Range to output from the entries below: the line containing "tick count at" through the line containing "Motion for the". Set it down exactly, ends included, nothing else.

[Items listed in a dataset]
------------------------------------------------------------

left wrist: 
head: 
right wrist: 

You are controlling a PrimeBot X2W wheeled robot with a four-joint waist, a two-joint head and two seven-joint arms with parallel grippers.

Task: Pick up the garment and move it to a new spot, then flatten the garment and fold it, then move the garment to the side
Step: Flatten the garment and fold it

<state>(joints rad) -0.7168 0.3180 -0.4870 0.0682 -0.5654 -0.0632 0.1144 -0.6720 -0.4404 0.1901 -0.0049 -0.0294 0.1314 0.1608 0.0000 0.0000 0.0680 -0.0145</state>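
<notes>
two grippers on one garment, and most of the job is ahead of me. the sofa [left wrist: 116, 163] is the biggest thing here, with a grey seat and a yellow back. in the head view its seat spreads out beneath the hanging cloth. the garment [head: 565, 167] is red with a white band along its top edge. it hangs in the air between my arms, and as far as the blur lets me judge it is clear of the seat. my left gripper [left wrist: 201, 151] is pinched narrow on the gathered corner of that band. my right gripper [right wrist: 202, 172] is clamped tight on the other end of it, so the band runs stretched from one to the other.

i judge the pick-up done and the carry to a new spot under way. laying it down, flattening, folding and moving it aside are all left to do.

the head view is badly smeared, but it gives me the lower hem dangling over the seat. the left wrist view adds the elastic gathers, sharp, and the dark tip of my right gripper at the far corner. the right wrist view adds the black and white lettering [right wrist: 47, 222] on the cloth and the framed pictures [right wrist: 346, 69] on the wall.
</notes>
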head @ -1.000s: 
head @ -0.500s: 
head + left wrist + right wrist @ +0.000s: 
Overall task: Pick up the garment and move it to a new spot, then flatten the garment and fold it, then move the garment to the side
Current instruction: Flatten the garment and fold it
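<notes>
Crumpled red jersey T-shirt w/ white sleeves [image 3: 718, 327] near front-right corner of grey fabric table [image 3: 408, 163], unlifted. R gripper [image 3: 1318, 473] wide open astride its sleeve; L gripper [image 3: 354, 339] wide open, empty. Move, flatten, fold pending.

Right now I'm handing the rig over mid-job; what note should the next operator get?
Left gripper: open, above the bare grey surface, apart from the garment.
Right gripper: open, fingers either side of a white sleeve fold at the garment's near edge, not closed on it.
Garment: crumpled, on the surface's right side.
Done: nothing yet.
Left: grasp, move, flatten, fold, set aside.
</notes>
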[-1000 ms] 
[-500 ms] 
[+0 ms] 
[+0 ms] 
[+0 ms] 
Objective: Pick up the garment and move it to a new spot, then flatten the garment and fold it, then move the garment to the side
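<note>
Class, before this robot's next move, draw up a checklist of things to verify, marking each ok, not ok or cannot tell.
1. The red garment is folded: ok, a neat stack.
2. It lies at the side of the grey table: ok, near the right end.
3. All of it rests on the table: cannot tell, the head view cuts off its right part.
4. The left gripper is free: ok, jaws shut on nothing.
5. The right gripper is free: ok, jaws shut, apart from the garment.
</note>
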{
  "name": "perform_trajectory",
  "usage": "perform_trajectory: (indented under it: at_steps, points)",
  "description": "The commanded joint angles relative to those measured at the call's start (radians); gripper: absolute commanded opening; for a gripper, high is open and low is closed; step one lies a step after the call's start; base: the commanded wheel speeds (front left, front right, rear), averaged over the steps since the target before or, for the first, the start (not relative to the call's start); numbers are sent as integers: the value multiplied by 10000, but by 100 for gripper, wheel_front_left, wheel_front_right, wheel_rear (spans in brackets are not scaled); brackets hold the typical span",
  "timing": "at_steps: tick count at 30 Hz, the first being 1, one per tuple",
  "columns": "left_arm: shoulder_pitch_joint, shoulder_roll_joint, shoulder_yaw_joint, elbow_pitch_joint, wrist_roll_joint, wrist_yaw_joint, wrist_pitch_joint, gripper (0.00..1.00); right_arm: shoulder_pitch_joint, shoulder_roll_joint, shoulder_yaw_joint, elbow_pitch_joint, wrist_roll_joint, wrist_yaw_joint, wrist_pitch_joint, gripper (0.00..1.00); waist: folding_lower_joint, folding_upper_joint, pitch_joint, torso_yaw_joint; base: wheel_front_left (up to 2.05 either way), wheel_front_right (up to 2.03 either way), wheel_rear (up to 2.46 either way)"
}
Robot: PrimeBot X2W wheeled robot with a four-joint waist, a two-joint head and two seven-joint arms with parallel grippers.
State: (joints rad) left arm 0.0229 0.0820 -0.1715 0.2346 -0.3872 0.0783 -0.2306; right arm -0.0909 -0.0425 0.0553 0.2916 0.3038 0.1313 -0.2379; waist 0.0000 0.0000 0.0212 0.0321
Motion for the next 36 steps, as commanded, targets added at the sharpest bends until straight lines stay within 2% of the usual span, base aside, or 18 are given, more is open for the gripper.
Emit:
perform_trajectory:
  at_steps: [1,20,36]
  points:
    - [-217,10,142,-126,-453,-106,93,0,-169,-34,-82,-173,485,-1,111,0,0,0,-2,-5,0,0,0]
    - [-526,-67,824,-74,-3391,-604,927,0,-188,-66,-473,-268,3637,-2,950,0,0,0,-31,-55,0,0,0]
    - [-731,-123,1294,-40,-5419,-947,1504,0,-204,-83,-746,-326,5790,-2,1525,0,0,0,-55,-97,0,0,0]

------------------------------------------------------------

**Solution for this problem**
  "timing": "at_steps: tick count at 30 Hz, the first being 1, one per tuple",
  "columns": "left_arm: shoulder_pitch_joint, shoulder_roll_joint, shoulder_yaw_joint, elbow_pitch_joint, wrist_roll_joint, wrist_yaw_joint, wrist_pitch_joint, gripper (0.00..1.00); right_arm: shoulder_pitch_joint, shoulder_roll_joint, shoulder_yaw_joint, elbow_pitch_joint, wrist_roll_joint, wrist_yaw_joint, wrist_pitch_joint, gripper (0.00..1.00); waist: folding_lower_joint, folding_upper_joint, pitch_joint, torso_yaw_joint; base: wheel_front_left (up to 2.05 either way), wheel_front_right (up to 2.03 either way), wheel_rear (up to 2.46 either way)"
}
Robot: PrimeBot X2W wheeled robot with a four-joint waist, a two-joint head and two seven-joint arms with parallel grippers.
State: (joints rad) left arm 0.0229 0.0820 -0.1715 0.2346 -0.3872 0.0783 -0.2306; right arm -0.0909 -0.0425 0.0553 0.2916 0.3038 0.1313 -0.2379; waist 0.0000 0.0000 0.0212 0.0321
Motion for the next 36 steps, as commanded, targets added at the sharpest bends until straight lines stay within 2% of the usual span, base aside, or 18 are given, more is open for the gripper.

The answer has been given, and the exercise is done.